Previa: O mercado de açúcar no Brasil enfrenta oscilações significativas, com preços variando no mercado interno, enquanto as bolsas internacionais se mantêm estáveis. Fatores como clima e exportações continuam a influenciar as cotações do produto.
O ambiente atual do mercado brasileiro de açúcar é marcado por uma volatilidade acentuada. Enquanto as bolsas internacionais iniciaram a semana com preços praticamente estáveis, as cotações do açúcar cristal branco no mercado paulista apresentaram oscilações, refletindo a interação de fatores internos e externos que impactam a formação dos preços.

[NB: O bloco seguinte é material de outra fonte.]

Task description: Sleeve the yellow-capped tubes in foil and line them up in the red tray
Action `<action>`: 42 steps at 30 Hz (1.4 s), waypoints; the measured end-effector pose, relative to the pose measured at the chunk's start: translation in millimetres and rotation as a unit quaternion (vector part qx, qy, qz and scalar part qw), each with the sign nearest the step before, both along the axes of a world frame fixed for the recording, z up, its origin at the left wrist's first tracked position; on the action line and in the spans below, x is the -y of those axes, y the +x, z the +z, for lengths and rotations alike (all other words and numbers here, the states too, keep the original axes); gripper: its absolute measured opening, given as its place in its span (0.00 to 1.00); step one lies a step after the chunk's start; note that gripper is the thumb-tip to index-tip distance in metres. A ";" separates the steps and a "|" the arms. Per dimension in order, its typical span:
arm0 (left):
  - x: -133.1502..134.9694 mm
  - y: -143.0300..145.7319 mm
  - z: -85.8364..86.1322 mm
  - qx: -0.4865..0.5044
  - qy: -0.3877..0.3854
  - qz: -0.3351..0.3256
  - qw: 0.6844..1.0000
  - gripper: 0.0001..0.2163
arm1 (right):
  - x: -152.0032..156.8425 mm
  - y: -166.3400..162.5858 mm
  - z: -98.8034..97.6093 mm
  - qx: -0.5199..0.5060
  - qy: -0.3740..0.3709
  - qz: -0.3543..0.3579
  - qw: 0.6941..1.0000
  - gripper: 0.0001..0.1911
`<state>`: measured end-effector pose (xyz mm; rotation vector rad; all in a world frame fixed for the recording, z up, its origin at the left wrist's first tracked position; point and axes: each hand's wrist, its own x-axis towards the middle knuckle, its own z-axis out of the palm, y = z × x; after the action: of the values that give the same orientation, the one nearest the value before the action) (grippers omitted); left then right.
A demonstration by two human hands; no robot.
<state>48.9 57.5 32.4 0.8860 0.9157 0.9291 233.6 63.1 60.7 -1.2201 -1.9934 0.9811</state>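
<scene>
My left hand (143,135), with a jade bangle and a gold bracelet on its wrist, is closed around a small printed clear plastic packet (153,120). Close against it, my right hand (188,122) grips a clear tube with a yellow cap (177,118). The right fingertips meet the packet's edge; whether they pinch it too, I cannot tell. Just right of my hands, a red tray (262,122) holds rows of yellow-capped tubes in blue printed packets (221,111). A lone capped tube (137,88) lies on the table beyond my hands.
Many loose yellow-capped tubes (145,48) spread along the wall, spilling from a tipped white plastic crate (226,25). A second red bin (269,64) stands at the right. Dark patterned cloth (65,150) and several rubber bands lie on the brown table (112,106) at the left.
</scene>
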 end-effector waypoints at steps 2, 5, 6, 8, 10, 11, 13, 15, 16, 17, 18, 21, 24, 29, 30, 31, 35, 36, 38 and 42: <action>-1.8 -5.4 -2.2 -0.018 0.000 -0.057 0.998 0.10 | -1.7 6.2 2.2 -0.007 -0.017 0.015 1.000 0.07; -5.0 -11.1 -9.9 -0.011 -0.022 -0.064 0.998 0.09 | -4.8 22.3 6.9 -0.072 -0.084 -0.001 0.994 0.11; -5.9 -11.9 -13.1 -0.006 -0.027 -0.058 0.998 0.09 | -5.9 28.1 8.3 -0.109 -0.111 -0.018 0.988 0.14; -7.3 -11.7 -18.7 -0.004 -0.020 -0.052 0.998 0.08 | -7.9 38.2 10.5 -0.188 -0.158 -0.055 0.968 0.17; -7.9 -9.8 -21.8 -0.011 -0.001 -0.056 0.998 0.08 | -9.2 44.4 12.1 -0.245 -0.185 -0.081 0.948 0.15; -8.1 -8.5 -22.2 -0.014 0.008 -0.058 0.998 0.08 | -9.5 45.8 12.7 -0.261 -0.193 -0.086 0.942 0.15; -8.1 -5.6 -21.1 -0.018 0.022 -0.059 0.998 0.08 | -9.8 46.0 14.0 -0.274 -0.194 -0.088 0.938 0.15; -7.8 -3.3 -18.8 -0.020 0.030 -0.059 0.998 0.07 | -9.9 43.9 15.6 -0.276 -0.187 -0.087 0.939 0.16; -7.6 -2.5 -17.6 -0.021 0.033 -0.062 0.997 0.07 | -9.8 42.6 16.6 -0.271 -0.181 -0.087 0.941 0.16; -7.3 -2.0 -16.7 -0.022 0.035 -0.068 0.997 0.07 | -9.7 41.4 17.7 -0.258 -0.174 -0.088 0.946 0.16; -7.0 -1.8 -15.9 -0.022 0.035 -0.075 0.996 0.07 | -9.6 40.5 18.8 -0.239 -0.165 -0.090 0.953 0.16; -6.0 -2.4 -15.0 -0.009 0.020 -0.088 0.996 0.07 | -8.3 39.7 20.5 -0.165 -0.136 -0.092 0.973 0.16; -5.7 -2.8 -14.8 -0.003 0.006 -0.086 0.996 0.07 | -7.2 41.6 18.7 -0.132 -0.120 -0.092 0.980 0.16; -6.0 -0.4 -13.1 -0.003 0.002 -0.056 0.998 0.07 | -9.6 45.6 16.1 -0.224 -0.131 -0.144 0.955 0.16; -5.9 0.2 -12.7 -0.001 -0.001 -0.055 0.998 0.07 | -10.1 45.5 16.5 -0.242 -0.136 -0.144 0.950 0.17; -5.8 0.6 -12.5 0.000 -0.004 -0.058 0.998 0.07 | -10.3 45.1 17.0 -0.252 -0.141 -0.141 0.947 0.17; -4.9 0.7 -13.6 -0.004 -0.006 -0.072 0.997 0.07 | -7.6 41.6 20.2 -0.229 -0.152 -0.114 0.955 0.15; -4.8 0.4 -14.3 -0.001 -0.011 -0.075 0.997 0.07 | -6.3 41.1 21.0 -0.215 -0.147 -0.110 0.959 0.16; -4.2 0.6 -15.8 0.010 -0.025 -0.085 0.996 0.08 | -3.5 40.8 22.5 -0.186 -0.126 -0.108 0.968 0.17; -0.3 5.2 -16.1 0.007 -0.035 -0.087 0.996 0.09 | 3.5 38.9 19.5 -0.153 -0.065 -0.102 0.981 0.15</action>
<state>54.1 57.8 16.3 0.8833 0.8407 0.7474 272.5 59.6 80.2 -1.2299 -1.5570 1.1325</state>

Dados do Centro de Estudos Avançados em Economia Aplicada (Cepea) indicam que o comportamento do mercado permanece indefinido, alternando entre períodos de valorização e recuo. Essa instabilidade é resultado das constantes mudanças nas condições de oferta e demanda, além do cenário internacional que afeta o setor.
Mercado de açúcar sem tendência definida
Após um período de altas expressivas, impulsionadas pelas cotações internacionais, o mercado físico paulista viu um recuo nas vendas. O Indicador CEPEA/ESALQ registrou que a saca de 50 quilos do açúcar cristal branco foi negociada a R$ 92,23, uma queda de 1,42% em relação ao dia anterior.
Apesar dessa retração, o indicador ainda apresenta uma valorização acumulada de 1,05% em julho, evidenciando que o mercado continua sensível às mudanças nas condições econômicas e climáticas.
Pesquisadores do Cepea apontam que a dificuldade em consolidar uma tendência no mercado é atribuída a diversas variáveis que estão em constante mudança, tanto no Brasil quanto no exterior.
Safra brasileira e clima internacional
O cenário de oferta no Brasil é considerado positivo, com condições climáticas favoráveis que possibilitam uma produção dentro das expectativas. Isso garante não apenas o abastecimento do mercado interno, mas também a manutenção de excedentes para exportação.
A maior disponibilidade do produto ajuda a conter movimentos mais consistentes de alta nos preços, mesmo diante das oscilações observadas no mercado externo.
No âmbito internacional, os contratos futuros de açúcar encerraram a segunda-feira (20) com pequenas variações. Na Bolsa de Nova York, o contrato para outubro de 2026 fechou praticamente estável, enquanto na Bolsa de Londres, os contratos do açúcar branco apresentaram leves quedas.
Impacto do clima na produção indiana
A evolução das chuvas na Índia, segundo maior produtor mundial de açúcar, é um dos principais fatores monitorados pelo mercado. A recente redução do déficit das monções aliviou algumas preocupações sobre a produção indiana, mas as condições climáticas continuam a ser um elemento decisivo para o potencial produtivo da próxima safra.
Qualquer alteração significativa nas condições meteorológicas pode impactar rapidamente as perspectivas de oferta global, provocando novas oscilações nas bolsas internacionais.
Além disso, o elevado volume de posições compradas mantidas pelos fundos de investimento, especialmente na Bolsa de Londres, aumenta a sensibilidade das cotações a notícias relacionadas ao clima e à economia global, intensificando a volatilidade dos preços.
Perspectivas futuras para o mercado de açúcar
As próximas movimentações do mercado devem ser influenciadas pelo equilíbrio entre a ampla oferta brasileira, a evolução da safra nos principais países produtores e as condições climáticas na Índia. O comportamento dos fundos de investimento e as exportações brasileiras também continuarão a impactar as oscilações das cotações.
Assim, o ambiente de elevada volatilidade para o açúcar e para o complexo sucroenergético deve persistir nas próximas semanas, exigindo atenção dos produtores e investidores do setor.